_Work required:_ Every line in the data below that includes "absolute" belongs in the answer, copied as it stands.

_Material provided:_

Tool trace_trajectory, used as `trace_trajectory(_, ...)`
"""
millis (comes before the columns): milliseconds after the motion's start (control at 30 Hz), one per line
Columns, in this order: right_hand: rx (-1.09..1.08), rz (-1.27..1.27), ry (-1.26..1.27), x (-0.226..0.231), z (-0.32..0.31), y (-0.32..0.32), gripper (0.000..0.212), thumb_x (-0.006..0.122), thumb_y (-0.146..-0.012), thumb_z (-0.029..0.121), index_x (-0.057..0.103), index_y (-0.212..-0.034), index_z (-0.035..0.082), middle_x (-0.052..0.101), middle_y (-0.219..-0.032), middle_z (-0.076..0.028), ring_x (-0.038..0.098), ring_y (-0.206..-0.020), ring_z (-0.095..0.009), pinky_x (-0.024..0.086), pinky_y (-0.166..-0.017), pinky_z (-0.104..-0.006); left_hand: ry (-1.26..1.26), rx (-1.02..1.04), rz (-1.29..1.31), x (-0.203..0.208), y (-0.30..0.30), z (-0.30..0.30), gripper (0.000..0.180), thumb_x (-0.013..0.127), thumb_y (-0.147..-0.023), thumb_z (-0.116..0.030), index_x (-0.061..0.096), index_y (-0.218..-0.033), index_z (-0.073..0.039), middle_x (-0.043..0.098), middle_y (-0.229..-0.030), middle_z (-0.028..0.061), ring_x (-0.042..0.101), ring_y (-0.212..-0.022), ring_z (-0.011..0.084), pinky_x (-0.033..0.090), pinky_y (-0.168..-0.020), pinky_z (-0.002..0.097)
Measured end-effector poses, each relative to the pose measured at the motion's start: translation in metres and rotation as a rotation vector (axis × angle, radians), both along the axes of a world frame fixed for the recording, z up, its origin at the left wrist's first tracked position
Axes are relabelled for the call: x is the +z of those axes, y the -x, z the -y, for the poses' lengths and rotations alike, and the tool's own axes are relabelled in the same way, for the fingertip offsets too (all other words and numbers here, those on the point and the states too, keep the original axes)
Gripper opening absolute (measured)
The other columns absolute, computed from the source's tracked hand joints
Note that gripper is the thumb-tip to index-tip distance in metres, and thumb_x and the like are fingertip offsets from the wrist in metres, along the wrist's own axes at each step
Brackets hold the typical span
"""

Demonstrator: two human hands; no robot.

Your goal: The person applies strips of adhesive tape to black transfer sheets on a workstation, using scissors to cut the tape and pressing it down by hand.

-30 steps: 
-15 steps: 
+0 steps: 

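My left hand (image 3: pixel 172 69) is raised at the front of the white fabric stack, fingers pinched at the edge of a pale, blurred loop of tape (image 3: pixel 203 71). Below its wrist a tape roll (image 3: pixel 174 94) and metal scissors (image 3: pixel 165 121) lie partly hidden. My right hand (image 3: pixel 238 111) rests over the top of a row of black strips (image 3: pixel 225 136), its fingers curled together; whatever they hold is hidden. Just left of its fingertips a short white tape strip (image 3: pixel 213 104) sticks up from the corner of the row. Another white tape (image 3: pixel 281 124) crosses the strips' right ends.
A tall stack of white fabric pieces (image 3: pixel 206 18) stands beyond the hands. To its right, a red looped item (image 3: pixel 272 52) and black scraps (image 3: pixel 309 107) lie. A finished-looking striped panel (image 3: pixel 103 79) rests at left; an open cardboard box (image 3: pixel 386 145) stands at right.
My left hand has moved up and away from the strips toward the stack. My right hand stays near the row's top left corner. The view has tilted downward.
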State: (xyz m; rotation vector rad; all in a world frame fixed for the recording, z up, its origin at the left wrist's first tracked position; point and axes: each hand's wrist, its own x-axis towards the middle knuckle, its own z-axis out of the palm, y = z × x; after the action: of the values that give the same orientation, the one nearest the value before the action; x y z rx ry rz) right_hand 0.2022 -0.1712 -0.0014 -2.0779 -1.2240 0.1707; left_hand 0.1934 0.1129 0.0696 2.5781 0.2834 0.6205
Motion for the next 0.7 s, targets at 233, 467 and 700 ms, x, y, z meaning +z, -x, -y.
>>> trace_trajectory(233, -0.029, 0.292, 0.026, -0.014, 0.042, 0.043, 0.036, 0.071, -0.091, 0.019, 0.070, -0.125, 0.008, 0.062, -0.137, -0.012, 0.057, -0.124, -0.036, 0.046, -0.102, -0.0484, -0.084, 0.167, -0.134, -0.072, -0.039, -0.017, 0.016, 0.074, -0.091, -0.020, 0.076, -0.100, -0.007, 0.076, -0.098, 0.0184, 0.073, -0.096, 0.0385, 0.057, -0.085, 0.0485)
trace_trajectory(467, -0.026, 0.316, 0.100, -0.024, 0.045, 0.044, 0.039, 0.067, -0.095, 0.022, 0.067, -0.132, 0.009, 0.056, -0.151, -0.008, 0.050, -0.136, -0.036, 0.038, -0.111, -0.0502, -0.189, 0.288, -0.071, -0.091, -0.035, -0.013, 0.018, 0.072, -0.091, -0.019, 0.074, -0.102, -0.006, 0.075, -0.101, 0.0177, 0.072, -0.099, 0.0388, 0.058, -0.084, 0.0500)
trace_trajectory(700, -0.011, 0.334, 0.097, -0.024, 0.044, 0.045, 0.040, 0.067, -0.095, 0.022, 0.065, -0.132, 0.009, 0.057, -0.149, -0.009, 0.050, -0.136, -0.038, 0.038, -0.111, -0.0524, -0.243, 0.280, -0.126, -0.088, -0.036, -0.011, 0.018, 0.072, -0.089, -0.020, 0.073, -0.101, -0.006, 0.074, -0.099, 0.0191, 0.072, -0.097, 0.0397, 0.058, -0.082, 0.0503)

_Exercise answer:_
Gripper opening absolute (measured)
The other columns absolute, computed from the source's tracked hand joints

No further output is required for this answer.